Analysts: PBOC move may boost recovery

CHINA'S economic performance in May may be weaker than expected, but the interest rate cuts, effective yesterday, can increase the likelihood of a recovery in the second quarter, analysts said.

"It is a bit surprising that the central bank took the move of reducing interest rates before the release of May data on Saturday," said Lu Zhengwei, an analyst at the Industrial Bank. "It indicates the data may be as disappointing as in April, which probably triggered policymakers to act in haste."

Some analysts had forecast China's economy may exhibit signs of stabilization in May with industrial production recovering slightly, retail sales strengthening by a small margin, and fixed-asset investment largely unchanged.

Such a performance, if proved true, would be much better than the data in April when growth was in a free fall. But the unexpected rate cuts indicated uncertainty.
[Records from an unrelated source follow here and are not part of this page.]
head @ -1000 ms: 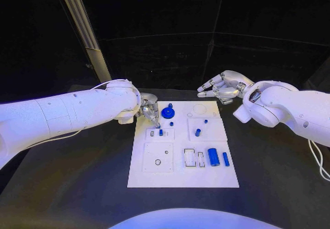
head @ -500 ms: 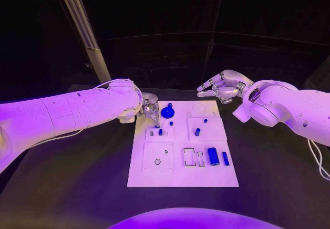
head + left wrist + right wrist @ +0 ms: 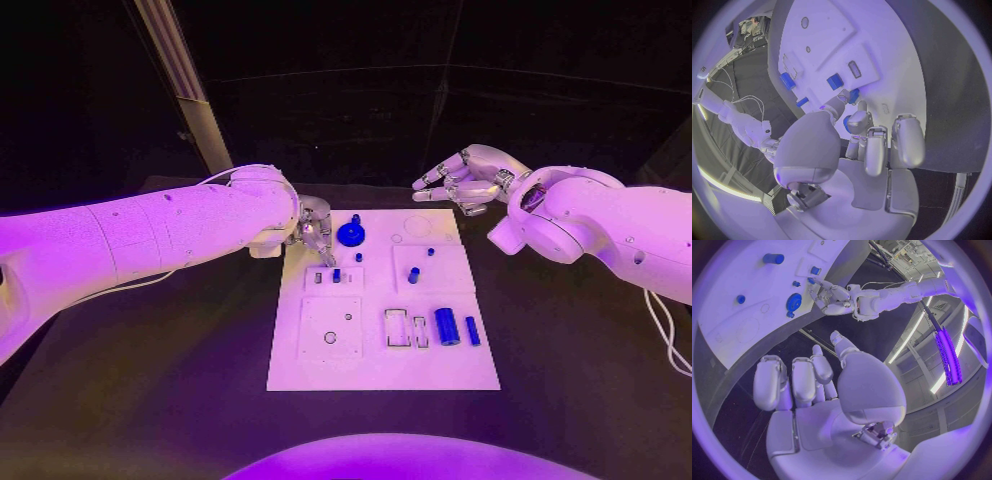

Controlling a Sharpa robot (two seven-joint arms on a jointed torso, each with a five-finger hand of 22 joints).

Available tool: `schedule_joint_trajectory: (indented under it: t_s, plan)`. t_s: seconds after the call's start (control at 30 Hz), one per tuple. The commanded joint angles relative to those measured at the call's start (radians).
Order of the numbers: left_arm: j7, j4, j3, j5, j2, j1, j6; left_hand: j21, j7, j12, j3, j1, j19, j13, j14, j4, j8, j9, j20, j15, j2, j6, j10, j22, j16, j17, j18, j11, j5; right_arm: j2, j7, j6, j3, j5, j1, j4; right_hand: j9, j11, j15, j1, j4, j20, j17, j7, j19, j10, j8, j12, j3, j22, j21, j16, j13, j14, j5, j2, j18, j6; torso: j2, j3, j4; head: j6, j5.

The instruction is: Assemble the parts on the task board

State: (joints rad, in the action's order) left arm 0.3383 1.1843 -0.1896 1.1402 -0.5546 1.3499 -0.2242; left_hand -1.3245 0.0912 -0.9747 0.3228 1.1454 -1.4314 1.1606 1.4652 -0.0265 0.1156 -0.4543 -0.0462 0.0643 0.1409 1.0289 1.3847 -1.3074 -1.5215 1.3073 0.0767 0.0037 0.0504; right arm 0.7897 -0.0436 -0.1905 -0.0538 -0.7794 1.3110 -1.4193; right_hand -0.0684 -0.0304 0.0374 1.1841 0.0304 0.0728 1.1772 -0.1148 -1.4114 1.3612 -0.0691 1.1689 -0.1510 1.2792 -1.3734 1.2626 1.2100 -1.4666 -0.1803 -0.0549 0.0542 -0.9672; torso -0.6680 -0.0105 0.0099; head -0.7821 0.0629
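So our left hand (image 3: 313,232) sits at the task board's (image 3: 384,375) far-left corner, fingers (image 3: 856,122) reaching toward a small blue part (image 3: 854,95); grip unclear. Parts look light, rigid, slick (pinch them sideways). Right hand (image 3: 464,182) hovers beyond the board, fingers apart, empty.

Right hand (image 3: 826,405): palm up front, fingers (image 3: 770,380) slightly apart and lightly curled, nothing in them, held above the dark desk (image 3: 761,347) off the board's edge. Task board (image 3: 736,300) carries a round blue disc (image 3: 794,302), a blue cylinder (image 3: 773,259) and small blue pegs (image 3: 741,299). Left hand (image 3: 834,295) rests fingertips on the board just beside the disc.
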Motion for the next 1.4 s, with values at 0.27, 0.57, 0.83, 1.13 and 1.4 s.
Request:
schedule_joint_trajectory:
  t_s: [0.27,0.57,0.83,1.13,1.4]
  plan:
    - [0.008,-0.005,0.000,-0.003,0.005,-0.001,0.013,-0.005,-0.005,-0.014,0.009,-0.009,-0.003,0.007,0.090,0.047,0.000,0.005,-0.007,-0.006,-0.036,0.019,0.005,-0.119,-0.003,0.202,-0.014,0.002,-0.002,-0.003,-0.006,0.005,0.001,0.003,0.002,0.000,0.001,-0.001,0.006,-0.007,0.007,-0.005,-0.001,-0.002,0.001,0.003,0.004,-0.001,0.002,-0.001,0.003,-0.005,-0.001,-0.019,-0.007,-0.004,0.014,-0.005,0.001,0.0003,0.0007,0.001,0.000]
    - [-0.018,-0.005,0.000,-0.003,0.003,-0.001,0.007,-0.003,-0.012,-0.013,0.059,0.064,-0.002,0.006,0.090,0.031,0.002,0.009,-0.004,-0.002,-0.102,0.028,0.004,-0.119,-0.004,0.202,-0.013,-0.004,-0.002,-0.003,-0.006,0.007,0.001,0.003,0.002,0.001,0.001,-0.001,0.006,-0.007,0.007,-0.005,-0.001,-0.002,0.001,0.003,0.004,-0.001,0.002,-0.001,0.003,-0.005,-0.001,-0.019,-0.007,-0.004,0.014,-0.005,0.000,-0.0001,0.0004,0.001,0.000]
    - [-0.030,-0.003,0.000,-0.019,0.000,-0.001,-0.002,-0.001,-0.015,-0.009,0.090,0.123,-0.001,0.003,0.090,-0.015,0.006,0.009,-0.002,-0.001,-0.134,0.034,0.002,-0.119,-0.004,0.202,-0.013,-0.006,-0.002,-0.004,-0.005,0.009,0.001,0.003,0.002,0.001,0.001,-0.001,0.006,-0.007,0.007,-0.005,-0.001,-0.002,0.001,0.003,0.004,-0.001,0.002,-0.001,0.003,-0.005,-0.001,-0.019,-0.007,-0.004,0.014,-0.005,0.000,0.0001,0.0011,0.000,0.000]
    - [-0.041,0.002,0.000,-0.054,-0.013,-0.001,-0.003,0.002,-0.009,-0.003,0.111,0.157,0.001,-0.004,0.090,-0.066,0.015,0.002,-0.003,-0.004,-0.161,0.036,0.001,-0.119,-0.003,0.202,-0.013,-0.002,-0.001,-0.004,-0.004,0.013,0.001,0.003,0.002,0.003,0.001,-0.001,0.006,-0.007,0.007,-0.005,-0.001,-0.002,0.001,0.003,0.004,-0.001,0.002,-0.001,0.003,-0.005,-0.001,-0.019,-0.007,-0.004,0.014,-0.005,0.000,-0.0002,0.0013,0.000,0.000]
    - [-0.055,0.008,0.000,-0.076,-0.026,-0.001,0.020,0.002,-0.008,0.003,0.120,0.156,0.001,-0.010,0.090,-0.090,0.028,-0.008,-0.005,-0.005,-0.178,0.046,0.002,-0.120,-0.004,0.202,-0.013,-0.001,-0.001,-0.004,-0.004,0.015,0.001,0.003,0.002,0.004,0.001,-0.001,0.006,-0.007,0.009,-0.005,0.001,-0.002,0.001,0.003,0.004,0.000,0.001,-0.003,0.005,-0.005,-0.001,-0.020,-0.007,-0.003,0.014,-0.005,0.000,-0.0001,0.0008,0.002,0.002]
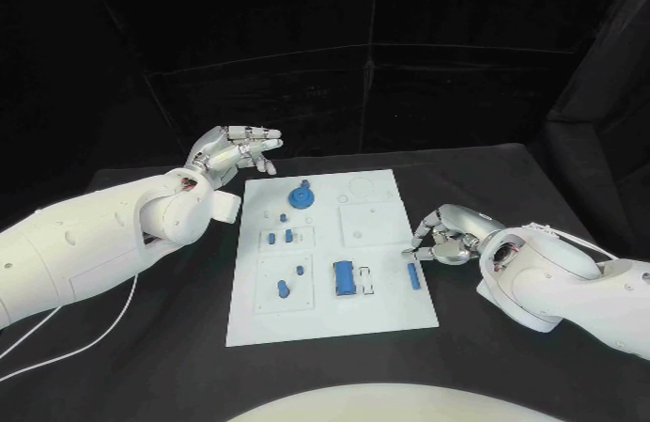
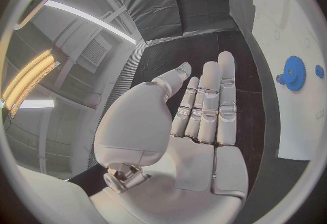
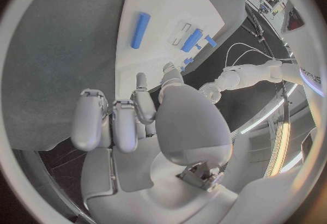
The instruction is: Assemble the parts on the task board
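A white board [image 1: 386, 295] is lying in the middle of the black bench [image 1: 162, 347], its long sides running from the near edge toward the far edge. Small blue parts are sitting on it. A gear [image 1: 303, 197] is lying near the board's far end, toward its left side. A cylinder [image 1: 346, 277] is resting in the near half, with a thin rod [image 1: 413, 273] lying close to the board's right edge. Smaller pegs [image 1: 284, 238] are standing in the middle left section, and another piece [image 1: 284, 287] is lying in the near left section.

The left hand [image 1: 238, 148] is hovering above the bench just off the board's far left corner, its fingers [image 2: 207, 101] stretched out nearly straight and close together, holding nothing. The wrist view is showing the open palm with the gear [image 2: 294, 73] on the board beyond it.

The right hand [image 1: 447, 234] is sitting at the board's right edge, beside the rod. Its fingers [image 3: 122, 123] are curling partway inward, fingertips at or just over the board's edge. Nothing is showing between them; whether a fingertip is touching the board cannot be told. From the right wrist, the rod [image 3: 140, 30] is lying clear of the fingers, the cylinder [image 3: 191, 40] farther on.
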`<state>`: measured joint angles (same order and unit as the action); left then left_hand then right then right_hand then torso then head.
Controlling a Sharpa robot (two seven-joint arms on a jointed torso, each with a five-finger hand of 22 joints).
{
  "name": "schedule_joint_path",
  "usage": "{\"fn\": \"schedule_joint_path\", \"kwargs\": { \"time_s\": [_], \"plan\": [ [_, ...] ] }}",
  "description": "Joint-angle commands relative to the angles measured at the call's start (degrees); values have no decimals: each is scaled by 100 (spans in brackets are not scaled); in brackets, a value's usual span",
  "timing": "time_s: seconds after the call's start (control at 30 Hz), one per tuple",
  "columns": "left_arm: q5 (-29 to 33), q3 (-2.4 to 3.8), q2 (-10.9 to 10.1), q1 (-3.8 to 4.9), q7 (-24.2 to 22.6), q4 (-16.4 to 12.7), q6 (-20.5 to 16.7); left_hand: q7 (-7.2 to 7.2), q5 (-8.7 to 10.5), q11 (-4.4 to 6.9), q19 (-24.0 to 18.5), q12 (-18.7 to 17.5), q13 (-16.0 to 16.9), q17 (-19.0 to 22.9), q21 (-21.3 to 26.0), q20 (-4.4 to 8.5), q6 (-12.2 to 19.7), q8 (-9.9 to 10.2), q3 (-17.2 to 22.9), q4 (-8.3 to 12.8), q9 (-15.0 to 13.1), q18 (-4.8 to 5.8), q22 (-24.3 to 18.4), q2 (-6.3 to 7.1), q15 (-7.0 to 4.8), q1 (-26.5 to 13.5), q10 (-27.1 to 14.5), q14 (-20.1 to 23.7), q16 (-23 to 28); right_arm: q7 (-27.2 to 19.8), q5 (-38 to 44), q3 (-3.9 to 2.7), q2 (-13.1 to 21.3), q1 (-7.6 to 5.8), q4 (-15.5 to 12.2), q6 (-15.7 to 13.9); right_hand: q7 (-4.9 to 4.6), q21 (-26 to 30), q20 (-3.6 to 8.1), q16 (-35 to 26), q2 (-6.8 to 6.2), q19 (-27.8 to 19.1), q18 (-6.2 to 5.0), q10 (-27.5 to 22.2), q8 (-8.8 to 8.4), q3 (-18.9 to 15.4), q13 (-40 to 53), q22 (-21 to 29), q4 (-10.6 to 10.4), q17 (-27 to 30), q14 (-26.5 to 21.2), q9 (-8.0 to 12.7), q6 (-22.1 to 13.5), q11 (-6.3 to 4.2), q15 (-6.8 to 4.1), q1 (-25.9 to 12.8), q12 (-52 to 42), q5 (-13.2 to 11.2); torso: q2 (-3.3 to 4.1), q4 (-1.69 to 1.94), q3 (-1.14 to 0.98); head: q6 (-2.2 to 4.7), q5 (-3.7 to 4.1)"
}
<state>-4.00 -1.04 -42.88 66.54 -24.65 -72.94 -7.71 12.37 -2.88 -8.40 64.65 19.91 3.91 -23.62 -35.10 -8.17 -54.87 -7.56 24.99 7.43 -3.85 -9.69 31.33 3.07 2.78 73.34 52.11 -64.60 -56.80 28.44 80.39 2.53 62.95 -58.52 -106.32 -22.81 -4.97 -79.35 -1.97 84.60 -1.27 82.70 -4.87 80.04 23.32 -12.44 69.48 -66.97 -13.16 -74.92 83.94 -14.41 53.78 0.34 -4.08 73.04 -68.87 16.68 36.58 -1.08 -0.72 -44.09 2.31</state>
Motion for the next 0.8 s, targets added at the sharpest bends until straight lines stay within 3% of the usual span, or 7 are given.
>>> {"fn": "schedule_joint_path", "kwargs": {
  "time_s": [0.03, 0.33, 0.8],
  "plan": [
    [-9, 4, 2, 8, -29, -12, 59, 5, -19, 9, -35, 32, -2, 6, 27, -11, 41, -23, -18, -4, -6, -79, -7, -48, 8, -13, -50, 43, 12, 219, 250, 2, -54, -3, 52, 472, 15, 38, -24, -38, 3, -18, 48, -44, -15, -61, -27, 33, -40, -312, 375, 0, 103, -12, 27, -70, 45, -88, -2, 21, 5, -1, 33],
    [-9, 2, 6, 7, -23, 1, 65, 5, -19, 9, -35, 32, -2, 6, 27, -11, 41, -23, -18, -4, -6, -79, -7, -48, 8, -13, -50, 43, 12, 487, 417, 8, -156, 44, 109, 1037, 59, 44, -10, -49, 5, -20, 47, -42, 22, -112, -30, 34, -114, -305, 374, -30, 261, -46, 0, -76, 57, -155, -6, 18, 2, 1, 29],
    [-9, -5, 9, 2, -19, 19, 73, 5, -19, 9, -35, 32, -2, 6, 27, -11, 41, -23, -18, -4, -6, -79, -7, -48, 8, -13, -50, 43, 12, 687, 637, 12, -190, 71, 47, 1319, 88, 42, 5, -51, -6, -17, 49, -48, 55, -144, -53, 25, -165, -311, 376, -65, 343, -70, -19, -84, 85, -191, 6, 28, 4, 2, 49]
  ]
}}
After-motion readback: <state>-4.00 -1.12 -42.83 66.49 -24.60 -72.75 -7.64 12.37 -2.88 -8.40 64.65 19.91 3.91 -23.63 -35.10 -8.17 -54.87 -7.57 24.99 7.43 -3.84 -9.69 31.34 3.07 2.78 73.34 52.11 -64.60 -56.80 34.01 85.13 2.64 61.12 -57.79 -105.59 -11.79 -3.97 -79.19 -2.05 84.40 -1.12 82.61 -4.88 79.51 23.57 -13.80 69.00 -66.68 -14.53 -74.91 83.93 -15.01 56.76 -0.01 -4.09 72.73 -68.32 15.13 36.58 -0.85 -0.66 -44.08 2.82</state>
On Thursday evening, the People's Bank of China announced it was cutting the benchmark one-year lending and deposit rates by a quarter of a percentage point, the first such move since December 2008.

Also, China accelerated the liberalization of the rates by allowing banks to set their own deposit rate by as much as 1.1 times the benchmark, and set lending rate by as low as 80 percent of the benchmark, 10 percentage points lower than previously.

"China has now formally entered a stage of policy easing from that of policy fine-tuning," said Zhou Hao, an economist at Australia & New Zealand Banking Group Ltd. "The rate cuts will not only help lower borrowing costs for Chinese firms, but also confirm a stage of outright monetary policy easing that can boost investor confidence."

Zhou expected the cuts to reduce the interest rate burden on both companies and consumers by roughly 145 billion yuan (US$23 billion).

Unlike some economists who expect at least one more rate cut this year, Nomura economist Zhang Zhiwei said there will not be a further interest rate reduction for the rest of 2012.

"The announced interest rate cuts and liberalization are already quite strong measures and may affect the banking system negatively," Zhang added.